Williams’ hit highlighted one of the main concerns of critics of the rule. Sometimes a ball-carrier will lower his head to brace for a hit or protect the ball, covering part of the “strike zone” with his head and shoulders.

“You catch it and they’re coming down hard,” said wide receiver Malik Turner. “You want to brace, you don’t want to expose yourself.”

On the other hand, it makes the prospect of tackling a ball-carrier without clashing helmets that much harder. That is big part of the reason that Williams thinks that the NCAA needs to lighten the penalty in some cases.

“I like the review, but I think that it has to be judged on intent,” Williams said. “If it’s incidental, like the runner ducks his head at the last second, what’s a defender supposed to do?

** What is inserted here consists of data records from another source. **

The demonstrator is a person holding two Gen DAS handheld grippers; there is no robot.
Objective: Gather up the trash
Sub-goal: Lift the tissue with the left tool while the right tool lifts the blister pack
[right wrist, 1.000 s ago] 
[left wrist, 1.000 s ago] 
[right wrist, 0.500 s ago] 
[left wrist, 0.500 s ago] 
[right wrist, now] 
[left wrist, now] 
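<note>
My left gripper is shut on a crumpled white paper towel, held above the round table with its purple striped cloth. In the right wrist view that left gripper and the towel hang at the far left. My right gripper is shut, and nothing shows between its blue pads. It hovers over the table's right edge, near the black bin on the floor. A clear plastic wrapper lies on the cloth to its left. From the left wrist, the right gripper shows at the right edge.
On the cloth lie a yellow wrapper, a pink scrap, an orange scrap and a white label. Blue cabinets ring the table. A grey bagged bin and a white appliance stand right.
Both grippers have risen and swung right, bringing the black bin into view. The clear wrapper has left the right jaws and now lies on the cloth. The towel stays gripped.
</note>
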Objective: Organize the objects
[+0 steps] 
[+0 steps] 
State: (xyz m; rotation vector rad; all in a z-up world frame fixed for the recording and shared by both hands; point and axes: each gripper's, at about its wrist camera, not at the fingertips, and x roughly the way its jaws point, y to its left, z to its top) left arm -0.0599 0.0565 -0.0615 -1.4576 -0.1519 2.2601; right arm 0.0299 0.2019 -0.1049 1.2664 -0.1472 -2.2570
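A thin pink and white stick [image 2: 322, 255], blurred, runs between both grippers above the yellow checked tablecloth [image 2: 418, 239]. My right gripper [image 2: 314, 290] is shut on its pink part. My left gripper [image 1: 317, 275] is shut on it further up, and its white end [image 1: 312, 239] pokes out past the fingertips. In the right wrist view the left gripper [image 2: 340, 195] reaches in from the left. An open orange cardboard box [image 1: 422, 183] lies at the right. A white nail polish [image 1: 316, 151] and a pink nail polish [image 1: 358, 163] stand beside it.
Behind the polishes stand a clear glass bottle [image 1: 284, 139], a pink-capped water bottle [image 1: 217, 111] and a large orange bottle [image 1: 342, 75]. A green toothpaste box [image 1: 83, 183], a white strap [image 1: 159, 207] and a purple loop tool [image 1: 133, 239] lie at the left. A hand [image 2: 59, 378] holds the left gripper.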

If it’s a malicious hit, then it makes sense to eject the player. But in a lot of cases, that’s not the case.”

Williams suggested that there should be different levels of the targeting penalty, like there are for facemask penalties. The existing penalty could still be enforced on tackles deemed to be malicious, but when the contact is incidental then the defender wouldn’t be ejected.

While Williams and his head coach disagree on the future of the targeting penalty, his defensive coordinator seems to be on his player’s side.

The NCAA may consider changing the way the penalty is enforced, like Williams and Nickerson hope, but the penalty itself is unlikely to change. As more research is done on the lasting impact of concussions and the effects of Chronic Traumatic Encephalopathy, a progressive degenerative disease of the brain found in people with a history of repetitive brain trauma, player safety will continue to be a focus of football, both at the college level and at the professional level.

While both Williams and Nickerson want the NCAA to look at the rule, neither of them disagree that hits to the head and neck should be penalties.

“I think about (CTE) a little but of course I played football my entire life,” Nickerson said. “I think that anybody who’s played football, and played for a long time, thinks about it. Of course you think about those things and the ramifications of playing a collision sport.”